Sunday, October 25, 2009

Forty Years' War

A Place Where Cancer Is the Norm
Scott Dalton for The New York Times
Virginia Montes heading for treatment at M. D. Anderson Cancer Center, where 90,000 patients will be seen this year. More Photos >

GINA KOLATA
Published: October 24, 2009

HOUSTON — M. D. Anderson Cancer Center has a mission statement, and everyone who works there, from the president to the cleaning crews, can state it like a catechism: to “eliminate cancer in Texas, the nation and the world.”

The Front Line
Articles in this series examine the struggle to defeat cancer.

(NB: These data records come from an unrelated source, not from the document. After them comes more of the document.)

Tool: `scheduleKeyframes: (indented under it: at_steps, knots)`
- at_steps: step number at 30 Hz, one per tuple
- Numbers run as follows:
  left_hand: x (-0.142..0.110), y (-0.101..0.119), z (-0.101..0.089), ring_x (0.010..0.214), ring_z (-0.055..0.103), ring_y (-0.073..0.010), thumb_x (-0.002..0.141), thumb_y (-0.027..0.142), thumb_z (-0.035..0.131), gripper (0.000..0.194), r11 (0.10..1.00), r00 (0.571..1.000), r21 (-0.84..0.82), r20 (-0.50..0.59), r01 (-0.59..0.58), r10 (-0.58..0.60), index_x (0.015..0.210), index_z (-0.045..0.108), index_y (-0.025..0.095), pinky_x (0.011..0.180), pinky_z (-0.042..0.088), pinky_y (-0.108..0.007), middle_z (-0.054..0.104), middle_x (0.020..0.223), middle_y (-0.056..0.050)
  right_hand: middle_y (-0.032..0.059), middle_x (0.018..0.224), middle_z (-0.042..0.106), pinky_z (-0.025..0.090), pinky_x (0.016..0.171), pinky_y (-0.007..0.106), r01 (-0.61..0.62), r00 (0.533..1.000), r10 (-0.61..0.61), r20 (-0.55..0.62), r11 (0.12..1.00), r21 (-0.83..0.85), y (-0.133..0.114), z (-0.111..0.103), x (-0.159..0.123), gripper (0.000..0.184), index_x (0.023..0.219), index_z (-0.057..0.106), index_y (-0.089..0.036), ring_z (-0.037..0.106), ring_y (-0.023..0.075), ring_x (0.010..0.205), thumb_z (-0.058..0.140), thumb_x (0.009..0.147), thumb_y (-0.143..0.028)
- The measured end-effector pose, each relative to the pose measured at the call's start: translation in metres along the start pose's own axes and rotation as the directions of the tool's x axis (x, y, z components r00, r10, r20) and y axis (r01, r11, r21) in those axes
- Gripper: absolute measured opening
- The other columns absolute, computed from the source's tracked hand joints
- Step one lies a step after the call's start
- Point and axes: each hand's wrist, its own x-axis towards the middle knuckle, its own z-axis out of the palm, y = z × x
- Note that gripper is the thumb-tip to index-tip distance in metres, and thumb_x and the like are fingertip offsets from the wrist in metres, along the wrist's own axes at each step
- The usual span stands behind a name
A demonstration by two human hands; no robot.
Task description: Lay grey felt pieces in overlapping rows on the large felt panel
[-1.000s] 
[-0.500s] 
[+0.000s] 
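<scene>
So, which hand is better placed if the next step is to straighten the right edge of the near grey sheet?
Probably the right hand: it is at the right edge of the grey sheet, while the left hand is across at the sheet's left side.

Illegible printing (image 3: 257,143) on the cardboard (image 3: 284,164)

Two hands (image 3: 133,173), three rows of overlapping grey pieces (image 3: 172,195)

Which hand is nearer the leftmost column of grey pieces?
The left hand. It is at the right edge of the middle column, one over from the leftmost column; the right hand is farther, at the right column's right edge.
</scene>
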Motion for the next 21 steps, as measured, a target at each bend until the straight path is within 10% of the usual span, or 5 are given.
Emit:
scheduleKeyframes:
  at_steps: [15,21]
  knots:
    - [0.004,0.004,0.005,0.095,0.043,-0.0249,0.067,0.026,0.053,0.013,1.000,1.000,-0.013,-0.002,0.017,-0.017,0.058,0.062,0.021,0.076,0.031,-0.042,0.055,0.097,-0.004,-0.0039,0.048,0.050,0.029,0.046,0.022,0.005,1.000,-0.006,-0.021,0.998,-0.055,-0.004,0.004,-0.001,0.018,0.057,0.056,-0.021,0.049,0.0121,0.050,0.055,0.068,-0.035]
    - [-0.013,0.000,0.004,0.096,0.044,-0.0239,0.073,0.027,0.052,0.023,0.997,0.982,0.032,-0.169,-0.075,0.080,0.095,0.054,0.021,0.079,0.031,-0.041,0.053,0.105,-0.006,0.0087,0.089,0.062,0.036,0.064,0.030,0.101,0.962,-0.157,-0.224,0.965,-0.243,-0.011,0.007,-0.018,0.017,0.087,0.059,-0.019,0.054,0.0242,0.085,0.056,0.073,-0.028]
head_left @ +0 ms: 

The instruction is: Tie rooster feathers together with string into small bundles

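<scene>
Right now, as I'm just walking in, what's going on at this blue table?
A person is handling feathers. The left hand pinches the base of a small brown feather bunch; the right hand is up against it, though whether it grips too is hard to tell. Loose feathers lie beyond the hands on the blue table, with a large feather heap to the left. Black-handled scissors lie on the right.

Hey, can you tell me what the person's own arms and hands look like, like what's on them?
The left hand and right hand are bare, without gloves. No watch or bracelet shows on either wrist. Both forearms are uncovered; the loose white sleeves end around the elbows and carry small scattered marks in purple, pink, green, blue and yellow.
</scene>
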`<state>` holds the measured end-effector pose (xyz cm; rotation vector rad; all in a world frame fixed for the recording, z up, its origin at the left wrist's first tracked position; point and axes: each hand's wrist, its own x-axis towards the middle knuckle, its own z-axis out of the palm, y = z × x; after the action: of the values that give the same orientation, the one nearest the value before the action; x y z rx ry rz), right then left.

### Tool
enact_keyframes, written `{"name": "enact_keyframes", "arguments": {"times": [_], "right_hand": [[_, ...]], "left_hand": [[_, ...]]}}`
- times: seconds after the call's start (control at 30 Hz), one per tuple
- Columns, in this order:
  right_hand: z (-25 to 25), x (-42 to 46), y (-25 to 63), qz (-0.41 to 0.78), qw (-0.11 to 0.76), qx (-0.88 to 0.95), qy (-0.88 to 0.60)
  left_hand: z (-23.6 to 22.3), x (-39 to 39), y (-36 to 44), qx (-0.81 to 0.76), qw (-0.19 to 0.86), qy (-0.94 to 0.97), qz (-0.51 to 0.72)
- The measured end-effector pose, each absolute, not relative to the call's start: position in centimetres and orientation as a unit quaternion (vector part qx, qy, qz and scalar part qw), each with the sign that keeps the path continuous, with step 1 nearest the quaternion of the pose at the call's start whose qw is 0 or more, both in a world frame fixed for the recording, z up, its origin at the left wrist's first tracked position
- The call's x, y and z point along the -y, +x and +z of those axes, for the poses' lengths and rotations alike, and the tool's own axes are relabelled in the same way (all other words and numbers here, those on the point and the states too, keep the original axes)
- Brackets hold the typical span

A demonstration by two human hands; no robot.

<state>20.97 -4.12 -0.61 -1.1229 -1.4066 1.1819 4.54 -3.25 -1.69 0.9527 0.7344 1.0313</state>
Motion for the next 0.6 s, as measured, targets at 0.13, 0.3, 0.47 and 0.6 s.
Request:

Scott Dalton for The New York Times

“It feels sometimes like the entire world has cancer,” said Cindy Davis, a nurse in Anderson's breast cancer clinic who has breast cancer herself. More Photos »
For the nearly 90,000 patients who will go to the center in Houston this year, that mission cannot be fulfilled soon enough. They and their families arrive at the world’s largest freestanding cancer hospital from around the world, often leaving behind jobs and stashing children with relatives for months. Some rent apartments or stay in mobile home parks near the hospital.

They enter through a soaring lobby, with cheery aquariums and exuberant volunteer greeters eager to help in any way. They come looking for hope.

But there is no mistaking what this place is: the front line of the frustrating war on a still largely incurable disease.

Doctors are encouraged to try everything, and when insurers balk, they pick up the phone, repeatedly, hoping to persuade them to pay for what may be unconventional treatments.

The federal government gives more cancer research money to this hospital than to any other, and the hospital has an abundance of specialists in many forms of cancer, including rare ones. Medicare offers more generous reimbursement, and the hospital offers treatments that often go far beyond what can be offered at most other places.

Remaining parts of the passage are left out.